Its all about cost reduction for me - if I could get a 30 day extension all of my problems would be solved. I was also thinking what if I don't renew, and go back to the US in october. Upon entry to Mexico at the end of the month, would I need an FMT and then follow procedure? Or would I have to pay a fine for not renewing?


And lastly - I have read that I won't have to show proof of income again for renewals. Is that correct or should I get my bank papers in order?

THANKS!


----------



## DNP (May 3, 2011)

kazslo said:


> I know I'm being hopeful here, but...
> 
> Does anyone know if its possible to get just a short term visa extension?

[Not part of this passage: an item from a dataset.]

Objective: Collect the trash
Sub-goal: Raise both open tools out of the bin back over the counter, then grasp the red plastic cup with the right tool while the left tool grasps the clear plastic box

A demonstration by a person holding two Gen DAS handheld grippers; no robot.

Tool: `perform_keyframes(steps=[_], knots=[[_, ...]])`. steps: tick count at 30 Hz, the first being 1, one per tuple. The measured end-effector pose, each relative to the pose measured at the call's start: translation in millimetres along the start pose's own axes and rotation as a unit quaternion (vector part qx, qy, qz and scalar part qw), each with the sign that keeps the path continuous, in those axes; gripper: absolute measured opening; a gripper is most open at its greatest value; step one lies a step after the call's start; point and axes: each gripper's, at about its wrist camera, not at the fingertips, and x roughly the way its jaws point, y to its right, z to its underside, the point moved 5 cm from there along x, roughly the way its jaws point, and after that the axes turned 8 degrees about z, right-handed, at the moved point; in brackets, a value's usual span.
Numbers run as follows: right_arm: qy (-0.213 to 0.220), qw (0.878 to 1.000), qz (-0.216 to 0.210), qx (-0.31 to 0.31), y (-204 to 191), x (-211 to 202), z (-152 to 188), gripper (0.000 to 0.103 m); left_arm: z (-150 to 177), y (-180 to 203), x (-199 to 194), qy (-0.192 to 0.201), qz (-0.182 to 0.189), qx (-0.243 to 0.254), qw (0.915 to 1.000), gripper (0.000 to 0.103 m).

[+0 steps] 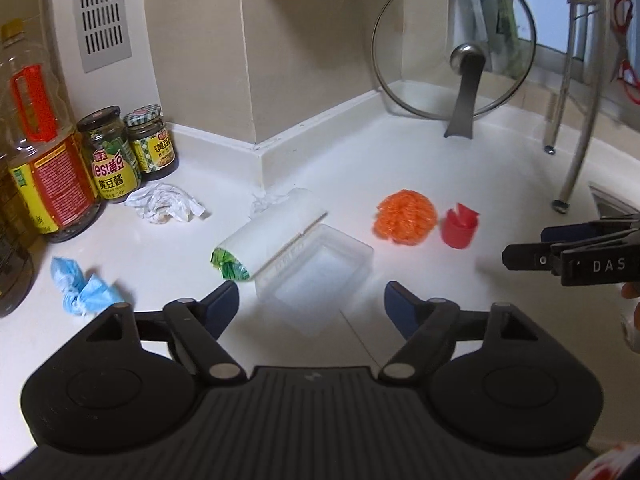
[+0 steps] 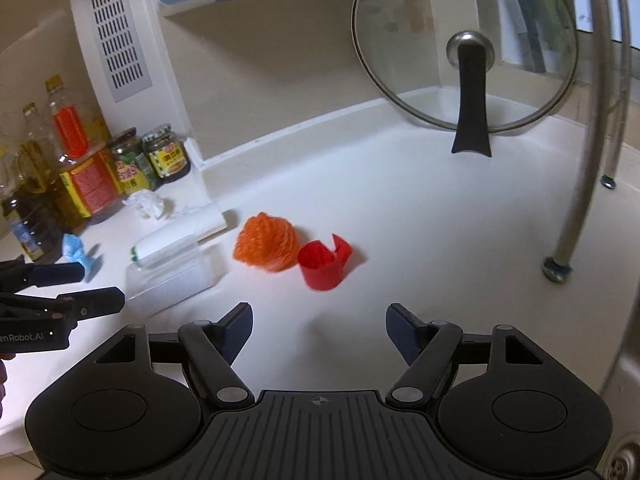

My current no inmigrante rentista expires October 21. My main concern is that I will hopefully qualify for a different visa under the new law, which will also give me a work permission. So I'd be double paying, getting my visa extended (god-willing) oct 21, then in November having to change it to a new one. My less pressing concern is that I have the opportunity to do some work in the US for roughly the whole month of october. That mean I'd have to pay to renew my visa, then pay for permission to leave the country while my extension is being process, then possibly pay for a new visa.
> 
> ...


What would you do if there were no changes coming up?


----------



## kazslo (Jun 7, 2010)

DNP said:


> What you do if there were no changes coming up?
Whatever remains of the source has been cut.